**TASK DIRECTIONS**
Using the records below, write out again exactly the lines that begin at the line containing "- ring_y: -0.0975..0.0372" and end at the line containing "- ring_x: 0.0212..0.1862", and no other lines.

[[ EXTRACTED DATA, beginning ]]

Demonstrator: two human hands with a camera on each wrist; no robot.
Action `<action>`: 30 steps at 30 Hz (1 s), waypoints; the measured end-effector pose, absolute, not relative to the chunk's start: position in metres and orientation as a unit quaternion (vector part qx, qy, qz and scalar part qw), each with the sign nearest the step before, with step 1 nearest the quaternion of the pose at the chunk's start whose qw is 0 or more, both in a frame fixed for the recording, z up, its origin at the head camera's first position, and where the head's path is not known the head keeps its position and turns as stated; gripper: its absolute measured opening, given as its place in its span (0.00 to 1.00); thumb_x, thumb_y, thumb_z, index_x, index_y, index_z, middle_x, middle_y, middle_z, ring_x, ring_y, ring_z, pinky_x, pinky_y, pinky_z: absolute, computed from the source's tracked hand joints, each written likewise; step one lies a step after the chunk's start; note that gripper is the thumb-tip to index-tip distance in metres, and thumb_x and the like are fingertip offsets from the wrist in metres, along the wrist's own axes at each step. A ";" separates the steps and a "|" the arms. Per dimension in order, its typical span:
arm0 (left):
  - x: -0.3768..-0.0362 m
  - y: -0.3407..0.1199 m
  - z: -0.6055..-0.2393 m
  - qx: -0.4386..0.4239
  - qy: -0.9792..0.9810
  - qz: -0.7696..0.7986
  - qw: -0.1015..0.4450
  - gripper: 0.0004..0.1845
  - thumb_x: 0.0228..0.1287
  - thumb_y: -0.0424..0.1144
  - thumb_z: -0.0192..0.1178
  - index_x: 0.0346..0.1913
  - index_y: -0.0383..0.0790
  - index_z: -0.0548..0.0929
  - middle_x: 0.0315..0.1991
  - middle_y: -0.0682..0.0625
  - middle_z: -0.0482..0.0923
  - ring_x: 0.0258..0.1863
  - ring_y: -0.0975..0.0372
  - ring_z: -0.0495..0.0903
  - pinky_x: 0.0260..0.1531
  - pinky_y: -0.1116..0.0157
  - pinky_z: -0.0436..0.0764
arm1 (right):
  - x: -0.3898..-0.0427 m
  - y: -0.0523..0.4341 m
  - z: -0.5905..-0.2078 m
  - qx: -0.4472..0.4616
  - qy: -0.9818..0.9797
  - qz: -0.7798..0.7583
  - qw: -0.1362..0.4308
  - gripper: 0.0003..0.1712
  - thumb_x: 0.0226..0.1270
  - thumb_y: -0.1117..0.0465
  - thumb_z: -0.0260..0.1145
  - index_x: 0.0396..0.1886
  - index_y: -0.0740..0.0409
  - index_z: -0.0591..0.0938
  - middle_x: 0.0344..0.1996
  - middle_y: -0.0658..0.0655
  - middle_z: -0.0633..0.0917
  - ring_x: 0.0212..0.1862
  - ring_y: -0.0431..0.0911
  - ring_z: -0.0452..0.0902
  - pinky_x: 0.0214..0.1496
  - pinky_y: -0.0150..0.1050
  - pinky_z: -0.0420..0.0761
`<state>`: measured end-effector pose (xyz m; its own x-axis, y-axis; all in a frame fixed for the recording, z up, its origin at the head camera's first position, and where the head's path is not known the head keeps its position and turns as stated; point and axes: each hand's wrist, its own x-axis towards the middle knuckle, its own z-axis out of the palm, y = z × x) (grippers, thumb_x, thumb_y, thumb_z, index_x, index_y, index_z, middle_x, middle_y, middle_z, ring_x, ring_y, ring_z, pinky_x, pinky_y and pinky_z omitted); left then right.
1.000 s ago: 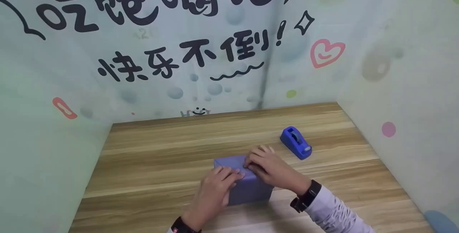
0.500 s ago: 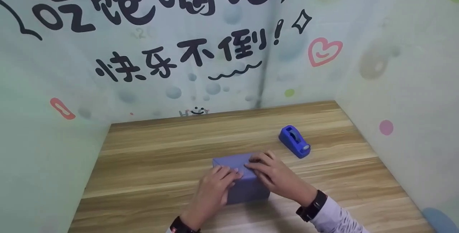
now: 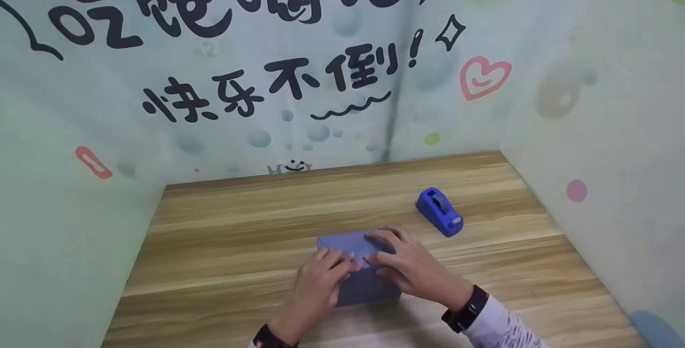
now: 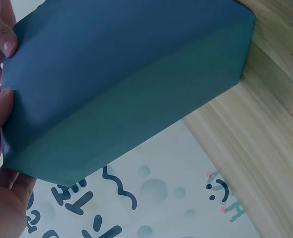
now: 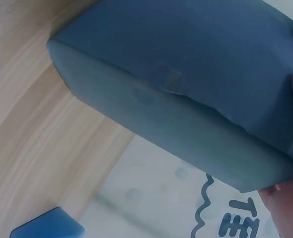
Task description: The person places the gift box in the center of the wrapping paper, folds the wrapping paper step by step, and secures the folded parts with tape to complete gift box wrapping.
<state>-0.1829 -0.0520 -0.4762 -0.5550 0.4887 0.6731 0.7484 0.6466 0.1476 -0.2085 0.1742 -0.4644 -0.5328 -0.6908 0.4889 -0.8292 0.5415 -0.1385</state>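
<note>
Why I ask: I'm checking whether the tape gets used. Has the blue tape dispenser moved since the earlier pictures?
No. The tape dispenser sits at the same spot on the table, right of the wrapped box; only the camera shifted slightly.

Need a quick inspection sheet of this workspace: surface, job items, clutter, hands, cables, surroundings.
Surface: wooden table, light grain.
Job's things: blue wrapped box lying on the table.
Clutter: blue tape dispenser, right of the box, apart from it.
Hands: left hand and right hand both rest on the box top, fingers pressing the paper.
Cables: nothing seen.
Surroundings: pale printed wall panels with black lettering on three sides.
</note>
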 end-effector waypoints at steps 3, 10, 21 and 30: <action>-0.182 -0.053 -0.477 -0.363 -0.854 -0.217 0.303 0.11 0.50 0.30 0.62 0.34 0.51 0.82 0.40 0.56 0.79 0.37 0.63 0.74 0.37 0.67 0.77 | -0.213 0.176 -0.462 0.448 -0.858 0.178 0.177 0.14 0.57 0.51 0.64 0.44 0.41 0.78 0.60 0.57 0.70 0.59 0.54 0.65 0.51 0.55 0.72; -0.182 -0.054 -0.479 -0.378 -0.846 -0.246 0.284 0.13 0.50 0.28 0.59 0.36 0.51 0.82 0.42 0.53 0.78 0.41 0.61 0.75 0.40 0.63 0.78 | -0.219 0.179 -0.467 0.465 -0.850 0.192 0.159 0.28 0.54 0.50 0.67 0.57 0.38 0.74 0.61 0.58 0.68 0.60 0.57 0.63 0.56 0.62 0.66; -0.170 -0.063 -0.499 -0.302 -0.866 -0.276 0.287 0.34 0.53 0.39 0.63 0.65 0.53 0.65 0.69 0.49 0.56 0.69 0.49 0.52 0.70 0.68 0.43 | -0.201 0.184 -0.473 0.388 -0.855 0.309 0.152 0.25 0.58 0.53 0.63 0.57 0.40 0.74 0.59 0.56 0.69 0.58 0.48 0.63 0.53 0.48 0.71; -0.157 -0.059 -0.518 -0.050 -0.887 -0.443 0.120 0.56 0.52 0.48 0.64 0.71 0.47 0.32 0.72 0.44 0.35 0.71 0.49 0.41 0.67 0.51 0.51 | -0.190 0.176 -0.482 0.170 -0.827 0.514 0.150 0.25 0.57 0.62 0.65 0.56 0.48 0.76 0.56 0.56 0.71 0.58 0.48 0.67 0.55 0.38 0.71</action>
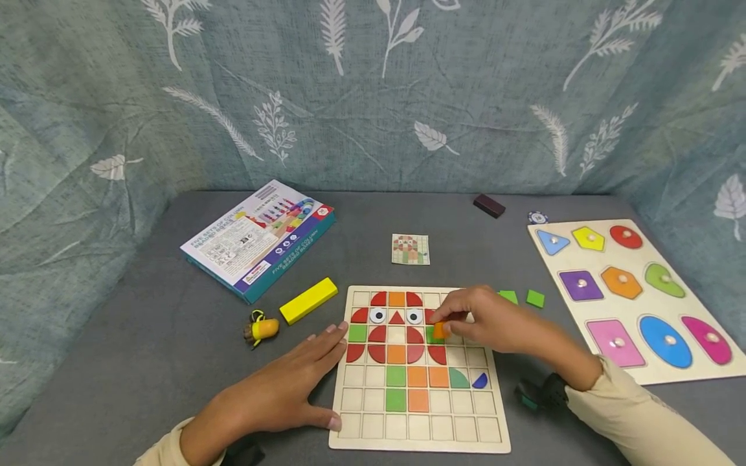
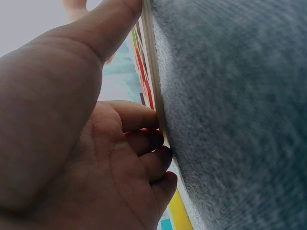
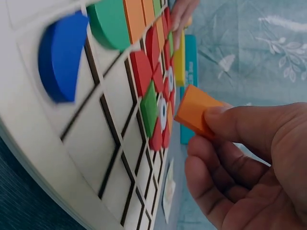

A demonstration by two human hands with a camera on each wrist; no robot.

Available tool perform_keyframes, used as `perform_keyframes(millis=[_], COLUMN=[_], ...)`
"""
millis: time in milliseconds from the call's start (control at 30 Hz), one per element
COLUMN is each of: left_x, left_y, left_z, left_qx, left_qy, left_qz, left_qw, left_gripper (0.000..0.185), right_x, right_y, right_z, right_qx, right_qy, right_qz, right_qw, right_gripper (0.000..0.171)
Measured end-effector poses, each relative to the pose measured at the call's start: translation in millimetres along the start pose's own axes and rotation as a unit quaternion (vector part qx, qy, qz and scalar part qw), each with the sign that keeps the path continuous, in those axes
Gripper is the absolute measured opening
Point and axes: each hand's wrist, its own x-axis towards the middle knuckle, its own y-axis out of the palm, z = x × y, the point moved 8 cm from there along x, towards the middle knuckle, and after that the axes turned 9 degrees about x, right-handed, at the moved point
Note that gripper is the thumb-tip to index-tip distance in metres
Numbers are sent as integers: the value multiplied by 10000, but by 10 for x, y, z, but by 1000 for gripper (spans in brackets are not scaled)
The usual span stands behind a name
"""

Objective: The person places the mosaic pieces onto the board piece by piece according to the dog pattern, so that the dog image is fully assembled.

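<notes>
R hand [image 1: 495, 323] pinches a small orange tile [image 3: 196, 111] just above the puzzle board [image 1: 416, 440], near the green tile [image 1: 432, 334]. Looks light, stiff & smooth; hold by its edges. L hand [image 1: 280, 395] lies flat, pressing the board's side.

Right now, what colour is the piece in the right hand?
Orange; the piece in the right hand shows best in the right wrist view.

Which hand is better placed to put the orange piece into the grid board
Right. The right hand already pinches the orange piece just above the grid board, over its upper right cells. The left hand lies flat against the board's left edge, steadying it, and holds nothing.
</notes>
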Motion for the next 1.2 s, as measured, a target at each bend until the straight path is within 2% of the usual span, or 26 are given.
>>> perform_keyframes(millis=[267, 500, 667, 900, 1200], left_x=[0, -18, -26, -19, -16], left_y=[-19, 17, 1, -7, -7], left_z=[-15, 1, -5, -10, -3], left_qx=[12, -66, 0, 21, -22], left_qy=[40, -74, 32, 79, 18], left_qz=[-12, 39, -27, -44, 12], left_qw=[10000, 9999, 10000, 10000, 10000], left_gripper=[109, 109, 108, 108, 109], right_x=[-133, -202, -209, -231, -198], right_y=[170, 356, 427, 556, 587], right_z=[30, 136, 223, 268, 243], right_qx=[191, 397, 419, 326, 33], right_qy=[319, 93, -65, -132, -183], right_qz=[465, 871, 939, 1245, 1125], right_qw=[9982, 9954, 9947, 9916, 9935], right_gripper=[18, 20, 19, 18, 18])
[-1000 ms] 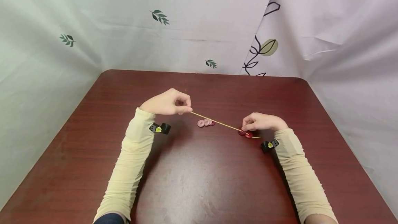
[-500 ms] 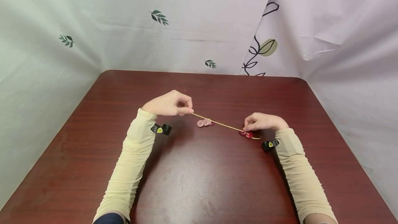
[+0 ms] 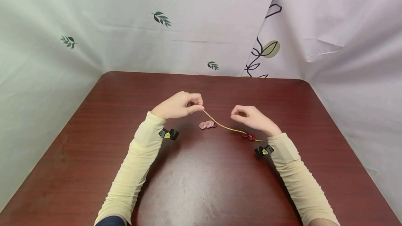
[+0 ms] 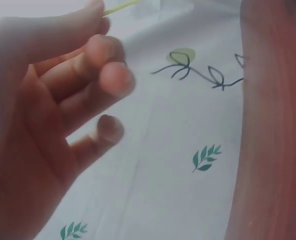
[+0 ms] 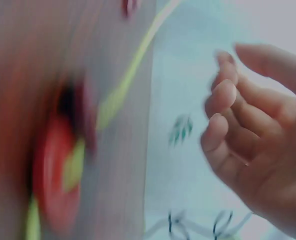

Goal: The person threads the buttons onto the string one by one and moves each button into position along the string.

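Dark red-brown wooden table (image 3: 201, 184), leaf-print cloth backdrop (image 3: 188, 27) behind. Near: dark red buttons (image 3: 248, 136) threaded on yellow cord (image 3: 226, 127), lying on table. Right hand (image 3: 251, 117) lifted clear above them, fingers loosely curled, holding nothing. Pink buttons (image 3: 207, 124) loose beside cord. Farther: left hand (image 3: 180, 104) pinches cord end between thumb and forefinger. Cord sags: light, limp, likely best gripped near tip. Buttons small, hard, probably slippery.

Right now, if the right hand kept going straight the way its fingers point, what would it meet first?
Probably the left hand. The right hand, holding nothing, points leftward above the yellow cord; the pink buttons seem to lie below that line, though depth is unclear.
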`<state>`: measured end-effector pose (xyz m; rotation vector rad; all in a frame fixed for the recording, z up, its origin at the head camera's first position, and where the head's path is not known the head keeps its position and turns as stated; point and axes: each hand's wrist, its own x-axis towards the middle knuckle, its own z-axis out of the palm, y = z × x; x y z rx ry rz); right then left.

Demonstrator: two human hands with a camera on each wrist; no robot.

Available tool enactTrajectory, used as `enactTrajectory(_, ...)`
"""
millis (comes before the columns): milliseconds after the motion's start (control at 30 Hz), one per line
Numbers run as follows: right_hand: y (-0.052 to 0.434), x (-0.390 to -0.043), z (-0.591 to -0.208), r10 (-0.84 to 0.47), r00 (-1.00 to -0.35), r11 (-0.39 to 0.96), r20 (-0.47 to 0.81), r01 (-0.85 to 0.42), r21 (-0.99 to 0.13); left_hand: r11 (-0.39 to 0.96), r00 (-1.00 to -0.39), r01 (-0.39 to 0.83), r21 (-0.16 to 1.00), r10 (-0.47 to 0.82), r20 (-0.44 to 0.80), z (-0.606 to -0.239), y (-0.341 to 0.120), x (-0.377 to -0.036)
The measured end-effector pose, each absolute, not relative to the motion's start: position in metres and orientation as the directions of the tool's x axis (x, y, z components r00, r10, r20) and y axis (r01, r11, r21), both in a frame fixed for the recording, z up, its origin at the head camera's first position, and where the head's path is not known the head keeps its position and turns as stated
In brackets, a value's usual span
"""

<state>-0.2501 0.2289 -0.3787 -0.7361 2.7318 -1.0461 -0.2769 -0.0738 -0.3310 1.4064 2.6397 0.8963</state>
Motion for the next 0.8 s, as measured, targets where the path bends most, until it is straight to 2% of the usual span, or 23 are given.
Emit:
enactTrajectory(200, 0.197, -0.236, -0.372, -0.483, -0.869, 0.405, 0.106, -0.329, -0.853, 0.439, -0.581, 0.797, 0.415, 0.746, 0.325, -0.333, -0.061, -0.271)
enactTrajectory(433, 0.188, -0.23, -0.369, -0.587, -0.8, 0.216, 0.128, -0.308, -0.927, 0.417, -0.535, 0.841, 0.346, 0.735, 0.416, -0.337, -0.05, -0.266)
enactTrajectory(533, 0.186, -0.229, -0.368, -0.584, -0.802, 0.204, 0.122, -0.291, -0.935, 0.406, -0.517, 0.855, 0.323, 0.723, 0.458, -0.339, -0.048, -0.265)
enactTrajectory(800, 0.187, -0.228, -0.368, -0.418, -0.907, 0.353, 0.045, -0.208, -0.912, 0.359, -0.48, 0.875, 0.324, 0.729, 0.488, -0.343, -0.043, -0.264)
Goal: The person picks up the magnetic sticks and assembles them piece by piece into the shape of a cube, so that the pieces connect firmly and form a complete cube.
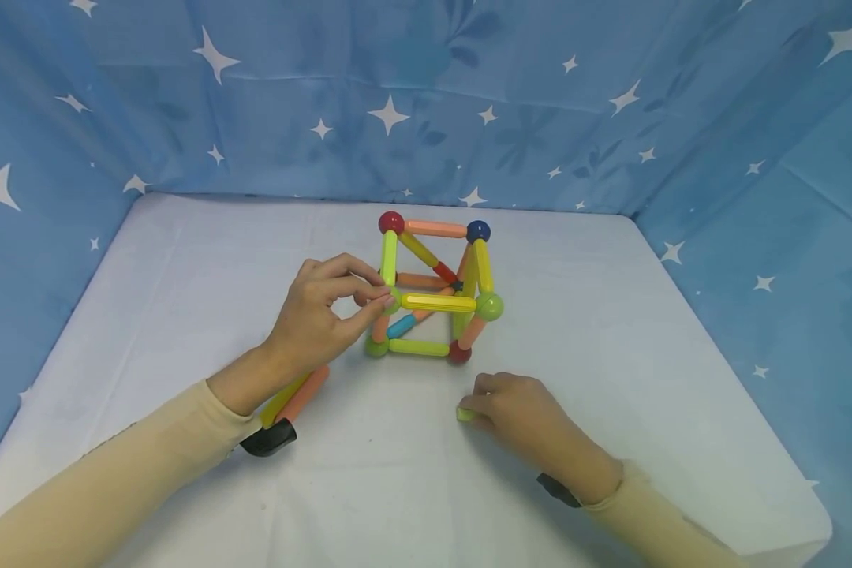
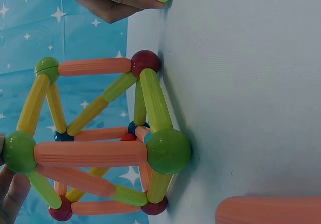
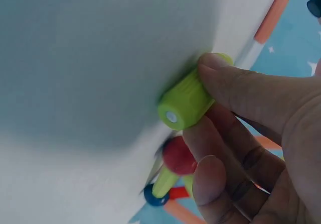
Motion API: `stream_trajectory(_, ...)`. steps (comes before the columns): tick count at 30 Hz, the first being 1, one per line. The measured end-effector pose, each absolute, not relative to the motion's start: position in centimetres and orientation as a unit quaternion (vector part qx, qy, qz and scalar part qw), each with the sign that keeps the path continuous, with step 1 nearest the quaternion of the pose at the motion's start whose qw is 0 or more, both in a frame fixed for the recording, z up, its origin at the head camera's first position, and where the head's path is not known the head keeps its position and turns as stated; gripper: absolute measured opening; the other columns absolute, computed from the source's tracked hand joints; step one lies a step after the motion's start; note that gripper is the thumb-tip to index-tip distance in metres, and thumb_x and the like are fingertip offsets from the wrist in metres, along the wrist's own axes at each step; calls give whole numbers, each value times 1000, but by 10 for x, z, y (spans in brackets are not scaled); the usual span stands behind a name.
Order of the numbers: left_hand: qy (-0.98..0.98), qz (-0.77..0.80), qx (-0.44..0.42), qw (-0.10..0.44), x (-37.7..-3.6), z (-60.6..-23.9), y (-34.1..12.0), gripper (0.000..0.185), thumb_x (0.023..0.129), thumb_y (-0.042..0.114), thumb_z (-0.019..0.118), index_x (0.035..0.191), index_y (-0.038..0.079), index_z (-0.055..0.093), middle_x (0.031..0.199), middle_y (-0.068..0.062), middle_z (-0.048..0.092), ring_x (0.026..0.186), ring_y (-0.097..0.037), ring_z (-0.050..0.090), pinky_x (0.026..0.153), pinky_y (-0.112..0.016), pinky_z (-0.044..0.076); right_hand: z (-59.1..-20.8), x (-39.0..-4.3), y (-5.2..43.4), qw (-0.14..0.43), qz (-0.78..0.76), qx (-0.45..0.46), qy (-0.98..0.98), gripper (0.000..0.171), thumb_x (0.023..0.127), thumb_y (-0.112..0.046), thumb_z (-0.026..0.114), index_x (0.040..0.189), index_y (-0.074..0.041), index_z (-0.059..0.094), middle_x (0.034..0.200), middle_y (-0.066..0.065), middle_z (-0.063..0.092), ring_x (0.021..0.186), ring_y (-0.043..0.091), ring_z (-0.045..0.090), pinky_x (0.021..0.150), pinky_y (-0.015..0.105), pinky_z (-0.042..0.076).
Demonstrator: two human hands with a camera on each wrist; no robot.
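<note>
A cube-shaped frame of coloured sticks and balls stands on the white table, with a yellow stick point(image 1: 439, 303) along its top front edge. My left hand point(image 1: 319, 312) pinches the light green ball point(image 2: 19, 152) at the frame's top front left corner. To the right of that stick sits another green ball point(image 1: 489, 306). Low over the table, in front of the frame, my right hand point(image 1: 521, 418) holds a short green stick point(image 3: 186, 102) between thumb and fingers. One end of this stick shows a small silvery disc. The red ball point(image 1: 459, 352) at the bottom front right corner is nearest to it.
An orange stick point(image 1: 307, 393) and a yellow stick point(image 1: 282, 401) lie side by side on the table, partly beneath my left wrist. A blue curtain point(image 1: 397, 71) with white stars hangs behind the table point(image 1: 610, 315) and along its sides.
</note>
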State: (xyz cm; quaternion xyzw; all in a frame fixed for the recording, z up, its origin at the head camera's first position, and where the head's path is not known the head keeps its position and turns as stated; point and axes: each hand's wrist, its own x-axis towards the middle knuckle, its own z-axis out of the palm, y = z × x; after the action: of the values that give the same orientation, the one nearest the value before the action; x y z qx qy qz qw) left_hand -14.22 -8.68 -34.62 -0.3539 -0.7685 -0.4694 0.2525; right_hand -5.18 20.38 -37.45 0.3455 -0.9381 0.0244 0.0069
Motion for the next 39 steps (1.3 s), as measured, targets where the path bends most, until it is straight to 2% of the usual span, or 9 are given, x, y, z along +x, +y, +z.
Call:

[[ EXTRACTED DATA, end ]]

**OUTPUT FOR THIS TASK**
  - ring_y: -0.0975..0.0372
  - ring_z: -0.0495..0.0903
  - pinky_x: 0.0260..0.1531
  - pinky_y: -0.1116..0.0157
  - pinky_z: -0.0436..0.0764
arm1 (right):
  - x: -0.3898..-0.0427 m
  - y: -0.0523..0.4341 m
  - z: -0.5905..-0.2078 m
  - qx: -0.4472..0.4616
  - qy: -0.9818..0.9797
  - qz: -0.7798..0.7583
  - qw: -0.1362..0.4308
  - gripper: 0.0003..0.1712
  - thumb_x: 0.0226..0.1270
  - thumb_y: -0.1117..0.0465
  - thumb_z: -0.0260..0.1145
  - index_x: 0.0396..0.1886
  - index_y: -0.0740..0.0409
  - index_z: -0.0591..0.0938
  - middle_x: 0.0344..0.1996
  - middle_y: -0.0658..0.0655
  - middle_z: -0.0633..0.0917
  - ring_x: 0.0212..0.1862

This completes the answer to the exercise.